The three leading approaches to statistical inference are Bayesian, likelihoodist, and frequentist. All three use likelihood functions, where the likelihood function for a datum $E$ on a set of hypotheses H is $\Pr(E|H)$ (the probability of $E$ given $H$) considered is a function of $H$ as it varies over the set H. However, they use likelihood functions in different ways and for different immediate purposes. Likelihoodists and Bayesians use them in ways that conform to the Likelihood Principle, according to which the evidential meaning of $E$ with respect to H depends only on the likelihood function of $E$ on H, while frequentists use them in ways that violate the Likelihood Principle (see Gandenberger 2014).
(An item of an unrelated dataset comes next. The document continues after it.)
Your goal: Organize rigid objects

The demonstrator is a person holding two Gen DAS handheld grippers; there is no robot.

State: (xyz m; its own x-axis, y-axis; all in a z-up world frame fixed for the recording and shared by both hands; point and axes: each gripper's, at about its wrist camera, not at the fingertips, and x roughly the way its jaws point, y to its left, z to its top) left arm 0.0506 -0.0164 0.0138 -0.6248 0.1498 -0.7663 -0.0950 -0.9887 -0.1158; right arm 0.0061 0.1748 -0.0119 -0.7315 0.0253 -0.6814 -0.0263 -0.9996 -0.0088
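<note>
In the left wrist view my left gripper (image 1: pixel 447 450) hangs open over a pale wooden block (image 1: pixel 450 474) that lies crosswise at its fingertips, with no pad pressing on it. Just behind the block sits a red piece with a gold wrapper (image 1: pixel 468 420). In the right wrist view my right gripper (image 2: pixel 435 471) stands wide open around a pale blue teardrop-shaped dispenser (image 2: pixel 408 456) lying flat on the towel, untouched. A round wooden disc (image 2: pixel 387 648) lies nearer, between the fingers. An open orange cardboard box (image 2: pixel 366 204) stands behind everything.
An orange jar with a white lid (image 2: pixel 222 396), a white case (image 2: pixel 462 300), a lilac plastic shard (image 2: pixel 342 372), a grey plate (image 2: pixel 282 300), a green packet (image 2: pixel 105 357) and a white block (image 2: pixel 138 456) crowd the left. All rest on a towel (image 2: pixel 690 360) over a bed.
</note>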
Likelihoodists use likelihood functions to characterize data as evidence. Their primary interpretive tool is the Law of Likelihood, which says that $E$ favors $H_1$ over $H_2$ if and only if their likelihood ratio $\mathcal{L}=\Pr(E|H_1)/\Pr(E|H_2)$ on $E$ is greater than 1, with $E$ measuring the degree of favoring. Two major advantages of this approach are (1) it conforms to the Likelihood Principle and (2) it uses only the quantity $\mathcal{L}$, which is often objective because scientists often consider hypotheses that entail particular probability distributions over possible observations—for instance, the hypothesis that the mean of a normal distribution with a particular variance is zero. Even when the likelihood function is not objective, it is often easier to evaluate in a way that produces a fair degree of intersubjective agreement than the prior probabilities that Bayesians use. The great weakness of the likelihoodist approach is that it only yields a measure of evidential favoring, and not any immediate guidance about what one should believe or do.
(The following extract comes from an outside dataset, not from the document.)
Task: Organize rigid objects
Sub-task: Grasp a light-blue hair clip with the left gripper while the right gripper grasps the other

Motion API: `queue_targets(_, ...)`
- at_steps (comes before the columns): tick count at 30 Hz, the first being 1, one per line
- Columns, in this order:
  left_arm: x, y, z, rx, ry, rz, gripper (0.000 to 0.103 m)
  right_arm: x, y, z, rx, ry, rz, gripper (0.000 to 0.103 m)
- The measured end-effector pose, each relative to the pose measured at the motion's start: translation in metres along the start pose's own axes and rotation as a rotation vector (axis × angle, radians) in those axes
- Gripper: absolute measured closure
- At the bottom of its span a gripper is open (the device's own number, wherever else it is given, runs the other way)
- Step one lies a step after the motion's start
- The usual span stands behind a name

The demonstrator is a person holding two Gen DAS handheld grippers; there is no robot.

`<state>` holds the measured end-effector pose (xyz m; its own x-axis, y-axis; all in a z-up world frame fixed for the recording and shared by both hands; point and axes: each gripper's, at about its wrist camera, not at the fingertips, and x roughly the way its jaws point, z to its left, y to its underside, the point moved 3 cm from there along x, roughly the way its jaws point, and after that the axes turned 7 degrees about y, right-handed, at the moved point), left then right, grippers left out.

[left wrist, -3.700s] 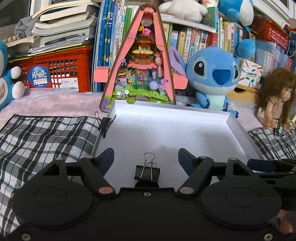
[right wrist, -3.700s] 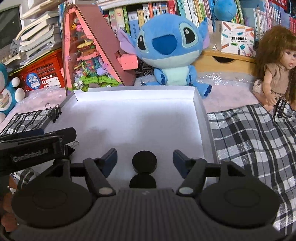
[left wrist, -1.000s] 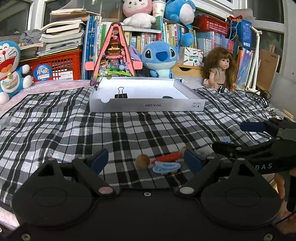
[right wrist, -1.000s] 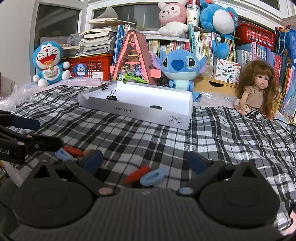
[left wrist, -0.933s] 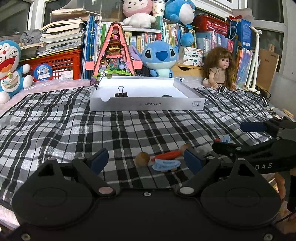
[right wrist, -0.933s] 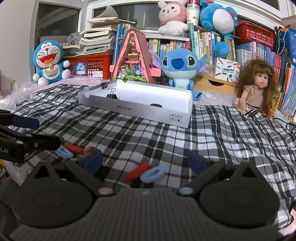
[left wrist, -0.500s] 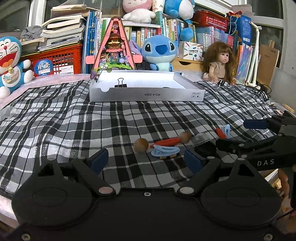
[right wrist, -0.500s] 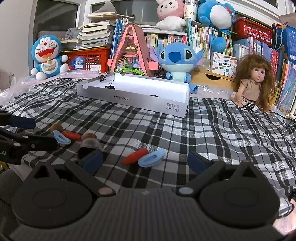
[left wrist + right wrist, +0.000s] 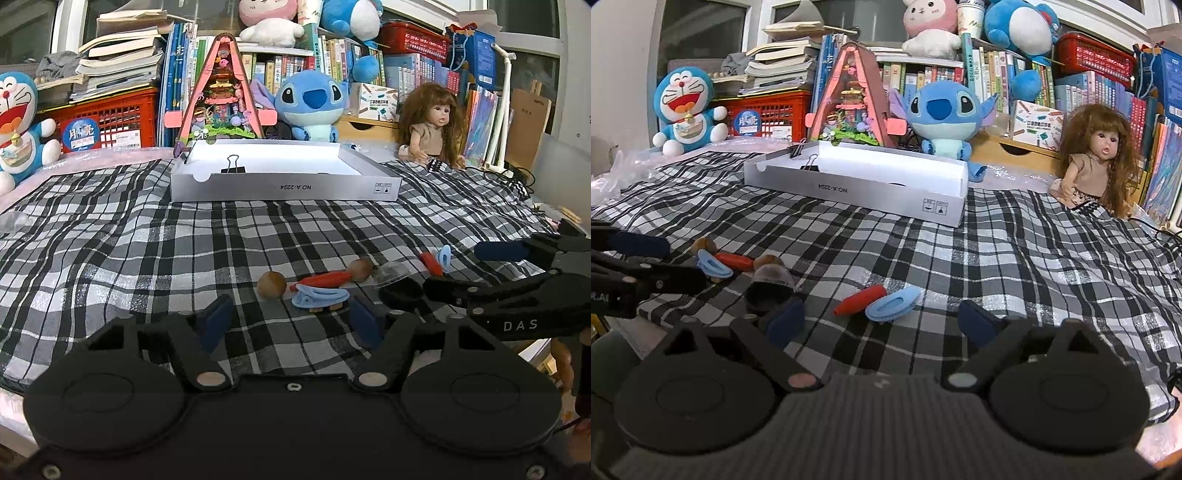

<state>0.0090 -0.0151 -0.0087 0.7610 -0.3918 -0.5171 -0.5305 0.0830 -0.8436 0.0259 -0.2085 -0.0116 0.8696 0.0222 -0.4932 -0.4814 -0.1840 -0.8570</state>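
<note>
Left gripper (image 9: 291, 321) gaped wide, empty; light-blue plastic clip (image 9: 320, 296) just ahead. Right gripper (image 9: 882, 325) likewise wide; red cylindrical peg (image 9: 860, 300) between its fingers.

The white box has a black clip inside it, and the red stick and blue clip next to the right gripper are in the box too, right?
Not quite. The black binder clip is in the white box, but the red stick and blue clip lie on the checked cloth, well short of the box. The right wrist view shows them just ahead of the right gripper, whose jaws are open.
</note>
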Motion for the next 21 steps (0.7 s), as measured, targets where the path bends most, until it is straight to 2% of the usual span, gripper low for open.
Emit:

Bayesians use likelihood functions to update probability distributions in accordance with Bayes’s theorem. Their approach fits nicely with the likelihoodist approach in that the ratio of the “posterior probabilities” (that is, the probabilities after updating on the evidence) $\Pr(H_1|E)/\Pr(H_2|E)$ on $E$ equals the ratio of the prior probabilities $\Pr(H_1)/\Pr(H_2)$ times the likelihood ratio $\mathcal{L}=\Pr(E|H_1)/\Pr(E|H_2)$. The Bayesian approach conforms to the Likelihood Principle, and unlike the likelihoodist approach it can be used directly to decide what to believe or do. Its great weakness is that using it requires supplying prior probabilities, which are generally based on either an individual’s subjective opinions or some objective but contentious formal rule that is intended to represent a neutral perspective.

Frequentists use likelihood functions to design experiments that are in some sense guaranteed to perform well in repeated applications in the long run, no matter what the truth may be. Frequentist tests, for instance, control both the probability of rejecting the “null hypothesis” if it is true (often at the 5% level) and the probability of failing to reject it if it is false to a degree that one would hate to miss (often at the 20% level). They violate the Likelihood Principle, but they provide immediate guidance for belief or action without appealing to a prior probability distribution.

### A Strange Example

Warning: I am about to describe an example that is difficult to understand without some specialized training. If you get lost, you can skip to where it says “upshot,” which tells you everything you need to know for the rest of the post.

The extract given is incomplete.